Iran claims to have enriched 6.5 kilograms (14 pounds) of uranium to 60% purity, a government spokesperson said on Tuesday, in an apparent bid to dial up the pressure on world powers that are renegotiating the landmark nuclear agreement.
Cabinet spokesperson Ali Rabiei also said Iranian scientists had further violated the nuclear deal by increasing the stockpile of 20% enriched uranium to 108 kilograms (238 pounds), up from 90 kilograms (198 pounds) last month.
The 2015 nuclear deal, known as the Joint Comprehensive Plan of Action (JCPOA), set curbs on the purity and amount of Iran’s enriched uranium stockpile. In return for placing limits on its nuclear program and allowing international inspections of its nuclear sites, Iran was granted relief from crippling economic sanctions.
The signatories to the deal estimated it would take Iran at least a year to amass enough fissile material to develop a nuclear weapon in the event that Tehran reneged on the agreement. That so-called breakout time to build a bomb has dropped to a matter of months, Secretary of State Antony Blinken said last week.
When former President Donald Trump abandoned the JCPOA in 2018 and reimposed economic sanctions, Iran responded by gradually violating the terms of the deal.
In February, Supreme Leader Ayatollah Ali Khamenei said his country would increase its amount of enriched uranium to “whatever level the country needs.” In April, Tehran announced it was enriching uranium to 60% purity, far from the 90% needed for a nuclear weapon but well above the 3.67% cap set by the JCPOA.
Iran insists that its nuclear program is used for civilian purposes only and there are no plans to build an atomic bomb.
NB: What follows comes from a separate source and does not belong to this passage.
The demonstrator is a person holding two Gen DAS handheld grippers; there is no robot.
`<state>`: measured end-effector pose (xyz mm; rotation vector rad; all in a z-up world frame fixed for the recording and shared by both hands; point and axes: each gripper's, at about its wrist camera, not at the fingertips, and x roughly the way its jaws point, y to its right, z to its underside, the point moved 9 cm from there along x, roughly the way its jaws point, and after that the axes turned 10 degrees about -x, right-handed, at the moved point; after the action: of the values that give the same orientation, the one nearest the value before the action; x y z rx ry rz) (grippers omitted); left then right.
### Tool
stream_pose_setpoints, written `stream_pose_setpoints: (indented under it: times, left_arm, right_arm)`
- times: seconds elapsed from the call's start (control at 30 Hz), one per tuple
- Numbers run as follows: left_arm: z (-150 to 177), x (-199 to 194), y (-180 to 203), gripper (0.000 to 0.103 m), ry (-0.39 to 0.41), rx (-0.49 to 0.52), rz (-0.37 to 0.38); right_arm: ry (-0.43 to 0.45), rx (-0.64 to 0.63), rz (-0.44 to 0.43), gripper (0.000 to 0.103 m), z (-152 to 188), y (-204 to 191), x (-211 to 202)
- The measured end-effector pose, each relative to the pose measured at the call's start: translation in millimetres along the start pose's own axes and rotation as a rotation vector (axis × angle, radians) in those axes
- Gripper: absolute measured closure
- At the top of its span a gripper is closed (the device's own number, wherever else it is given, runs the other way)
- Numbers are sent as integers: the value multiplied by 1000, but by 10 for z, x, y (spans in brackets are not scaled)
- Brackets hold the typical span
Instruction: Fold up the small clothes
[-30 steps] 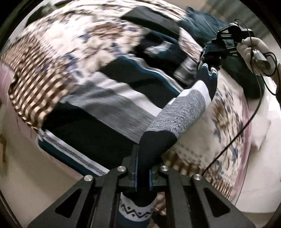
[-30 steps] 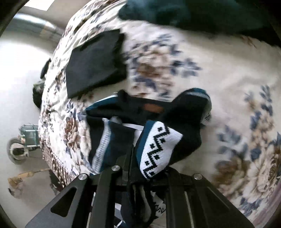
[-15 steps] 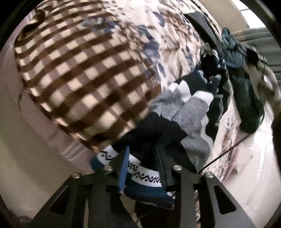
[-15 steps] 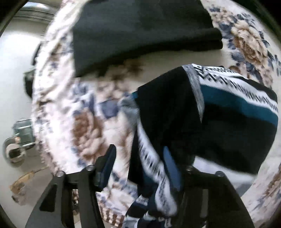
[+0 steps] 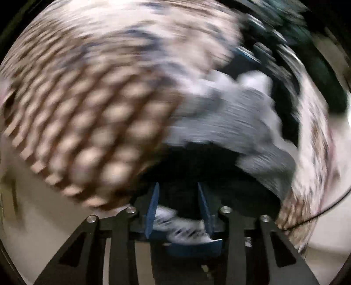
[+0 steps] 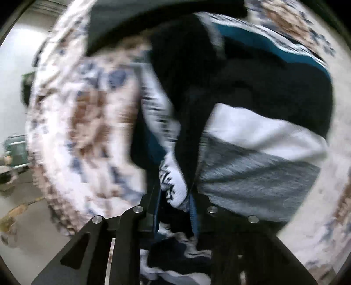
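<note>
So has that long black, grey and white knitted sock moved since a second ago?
Yes. The knitted sock hung stretched in the air above the floral bedspread; now it lies slack on it, nearer the brown checked edge.

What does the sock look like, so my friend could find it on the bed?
Look at the flowery bedspread. A plain dark folded cloth lies at its far side; nearer, by the right gripper, is the sock. Only the sock has bands of black, teal, white and grey, plus a zigzag cuff.

We see a soft, fuzzy knit sock [image 6: 258, 179], a matt cloth bedspread [image 5: 92, 114], and grippers with dull black plastic and shiny metal screws [image 5: 226, 209].
</note>
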<state>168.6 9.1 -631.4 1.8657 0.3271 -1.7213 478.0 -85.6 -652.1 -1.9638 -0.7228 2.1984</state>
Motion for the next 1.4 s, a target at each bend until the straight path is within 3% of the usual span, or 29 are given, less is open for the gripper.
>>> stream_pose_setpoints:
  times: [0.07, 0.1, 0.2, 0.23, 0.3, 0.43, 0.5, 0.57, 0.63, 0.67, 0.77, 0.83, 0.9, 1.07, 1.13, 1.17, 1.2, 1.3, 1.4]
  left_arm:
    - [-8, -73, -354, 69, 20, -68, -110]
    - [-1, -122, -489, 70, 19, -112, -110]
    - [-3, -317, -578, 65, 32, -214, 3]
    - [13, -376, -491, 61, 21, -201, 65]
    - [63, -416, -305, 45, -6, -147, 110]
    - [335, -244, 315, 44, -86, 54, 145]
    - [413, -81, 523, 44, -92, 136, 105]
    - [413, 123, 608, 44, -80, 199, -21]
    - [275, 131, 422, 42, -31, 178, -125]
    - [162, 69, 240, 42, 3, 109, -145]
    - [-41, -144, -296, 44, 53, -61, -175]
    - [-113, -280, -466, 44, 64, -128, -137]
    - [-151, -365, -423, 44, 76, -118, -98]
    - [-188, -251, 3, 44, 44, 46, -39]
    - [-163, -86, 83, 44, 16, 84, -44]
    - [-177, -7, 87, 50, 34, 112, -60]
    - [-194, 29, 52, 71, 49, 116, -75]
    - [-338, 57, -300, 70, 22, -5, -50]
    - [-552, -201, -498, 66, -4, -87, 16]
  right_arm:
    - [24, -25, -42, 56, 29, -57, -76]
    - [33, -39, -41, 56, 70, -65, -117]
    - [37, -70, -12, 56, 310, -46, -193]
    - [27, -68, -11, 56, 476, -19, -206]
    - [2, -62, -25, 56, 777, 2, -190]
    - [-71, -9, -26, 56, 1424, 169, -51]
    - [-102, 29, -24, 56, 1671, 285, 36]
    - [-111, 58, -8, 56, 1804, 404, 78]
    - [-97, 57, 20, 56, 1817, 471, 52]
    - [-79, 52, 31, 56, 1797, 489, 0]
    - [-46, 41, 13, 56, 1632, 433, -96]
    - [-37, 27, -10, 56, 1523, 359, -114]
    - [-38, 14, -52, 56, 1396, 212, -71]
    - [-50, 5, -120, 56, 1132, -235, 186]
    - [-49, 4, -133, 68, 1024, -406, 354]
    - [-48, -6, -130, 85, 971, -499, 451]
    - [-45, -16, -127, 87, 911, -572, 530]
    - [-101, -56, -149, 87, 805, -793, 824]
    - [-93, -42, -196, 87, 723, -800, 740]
Indirect talks between Washington and Tehran are underway in Vienna, where the original JCPOA signers have been meeting to salvage the accord. The sequencing of a mutual return to the JCPOA remains one of the biggest sticking points, with Iran saying the United States must first lift sanctions before it rolls back its violations of the deal.
The Iranian presidential elections on Friday could also complicate negotiations. Hard-line judiciary chief Ebrahim Raisi, a JCPOA critic, is widely expected to replace term-limited President Hassan Rouhani, whose government struck the original nuclear deal in 2015.
Mikhail Ulyanov, Russia’s ambassador to the United Nations’ nuclear watchdog, told reporters on Saturday that an agreement this week was unlikely and that negotiators “need a couple more weeks” to hash out the details.